<script src="//js.pldn.io/html5shiv/jquery@1.9.1/underscore"></script>
js.pldn.io is pulldown for the client side. That means you get:
- All your front–end dependencies in in one script tag.
- They're minified, concatenated and cached (we Do The Right Thing™ so you don't have to worry)
- New libraries at your finger-tips (you just need to know the name)
Sweet, huh?
It's mind-blowingly simple. Just add a script
tag to your page, pointing to js.pldn.io
:
<script src="//js.pldn.io/"></script>
Then add library names. We get these for you from CDNjs.
<script src="//js.pldn.io/jquery/underscore/backbone"></script>
You can even specify a specific version!
<script src="//js.pldn.io/jquery@1.9.1"></script>
People who's sites have a small set of dependencies, and who don't have the resources or specialist knowledge, or time, to do the right thing with concatenation, minification, caching and delivery.
- We tell you about errors with a simple
console.log
inside the concatted file. If something's going wrong, check your browser's console.

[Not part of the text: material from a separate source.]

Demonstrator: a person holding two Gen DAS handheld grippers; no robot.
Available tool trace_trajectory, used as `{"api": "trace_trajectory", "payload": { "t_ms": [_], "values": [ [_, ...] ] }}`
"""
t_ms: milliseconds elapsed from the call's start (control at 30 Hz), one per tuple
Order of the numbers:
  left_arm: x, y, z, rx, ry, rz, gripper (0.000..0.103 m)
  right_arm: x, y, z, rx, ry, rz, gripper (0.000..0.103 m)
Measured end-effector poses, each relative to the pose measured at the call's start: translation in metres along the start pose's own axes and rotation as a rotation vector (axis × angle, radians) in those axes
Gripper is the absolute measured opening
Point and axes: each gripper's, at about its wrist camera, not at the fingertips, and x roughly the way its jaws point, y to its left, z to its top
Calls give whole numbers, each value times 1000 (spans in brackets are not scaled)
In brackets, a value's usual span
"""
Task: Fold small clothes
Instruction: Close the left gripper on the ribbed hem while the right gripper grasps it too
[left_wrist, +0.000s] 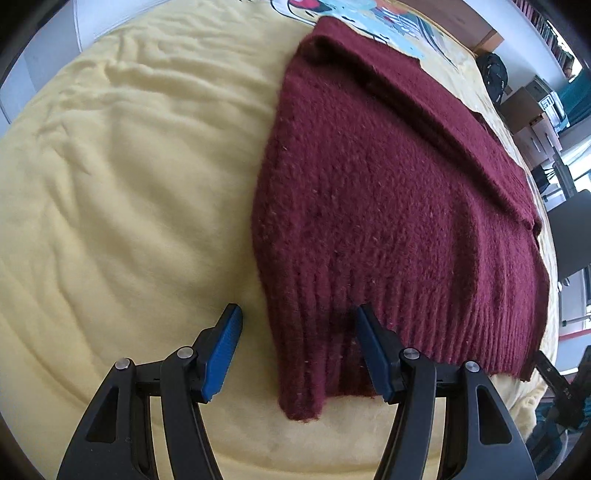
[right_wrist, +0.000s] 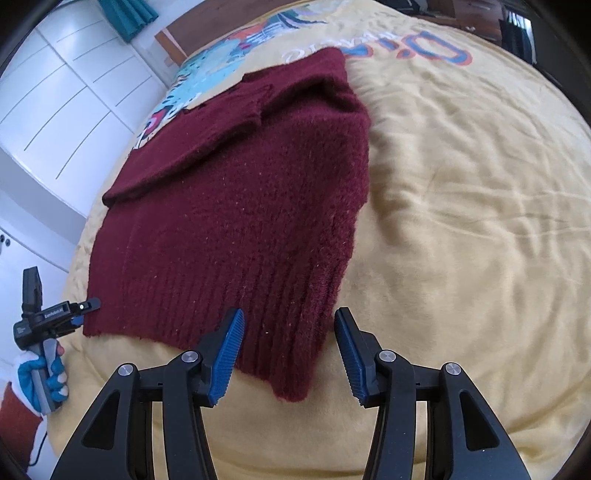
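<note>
- My left gripper (left_wrist: 297, 354) is open, and its jaws stand on each side of the left hem corner of the sweater (left_wrist: 388, 192). One blue pad is over the yellow blanket (left_wrist: 129, 203) and the other is over the ribbed hem; they do not press the wool.
- The sweater is dark red, a thick fuzzy knit. It lies flat on the bed, with the sleeves folded across the upper part of the body and the ribbed hem (left_wrist: 424, 332) nearest to me.
- I judge it soft and limp, and a little heavy for a small garment. It will sag and stretch if I lift it by one point only, so I think the two hem corners are the good places to hold. The ribbing is denser there and the rough knit should not slip in the ribbed pads.
- My right gripper (right_wrist: 290, 356) is also open. It stands over the right hem corner (right_wrist: 291, 384), which lies between the jaws and is not pinched.
- The blanket carries a colourful cartoon print (right_wrist: 207, 74) and big orange and blue letters (right_wrist: 417, 48) near the far edge. They appear upside down to me and I cannot read them surely.
- In the right wrist view I see small white writing on the arm of my left gripper, but it is too small to read.
</note>
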Motion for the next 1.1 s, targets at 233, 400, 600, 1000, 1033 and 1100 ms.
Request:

There's probably more – if you have a question, ask it in an issue.
pld.io
works something like the following:
Technology | In place? | Purpose |
---|---|---|
CDN | Yes | We use Amazon's CloudFront CDN for geographical distribution as close to you and your users as possible, optimizing performance. |
Agressive HTTP caching | Yes | The same URL (say /jquery@1.9.1/underscore ) will, for a long period of time, always produce the same output – so we set far future cache headers to make sure the result is saved in the browser's HTTP cache. |
pldn.io cache | Yes | We cache recently used URLs, so if the CDN doesn't have it, we might! |
pldn.io server | Yes | This is main bit of pldn, finding the libraries you need and building a file. It |
pldn.io package cache | No | We will cache the contents of specific libraries to make pldn even faster. |
Pulldown | Yes | Pulldown accepts a list of identifiers (like jquery and backbone ), and converts them into URLs for those libraries on a CDN by hitting the Pulldown API. |
Pulldown API | Yes | The Pulldown API resolves identifiers to URLs using pulldown-resolve. This actually defers to CDNJS, but this dependency can be changed or improved in future. |
CDNjs | Yes | As mentioned above, Pulldown gets its libraries from CDNjs, although this could be added to or improved in future. |
- The information we get from usage will hopefully suggest useful sets, and mean we can predictively cache common combinations.
- Yahoo have a service called YUI combohandler that does a similar thing but only for YUI components – thanks @triblondon for the pointer.
- For optimum JS load times, it's best to get files in the parser as quickly as possible, so one large large HTTP request is not as good as many small ones than can be downloaded in parallel. I guess our compromise is: is that an OK sacrifice given the target users?
- As @jaffathecake points out, sourcemaps for development would be a very useful service.
Tweet to @phuunet, or open an issue.
MIT, yo.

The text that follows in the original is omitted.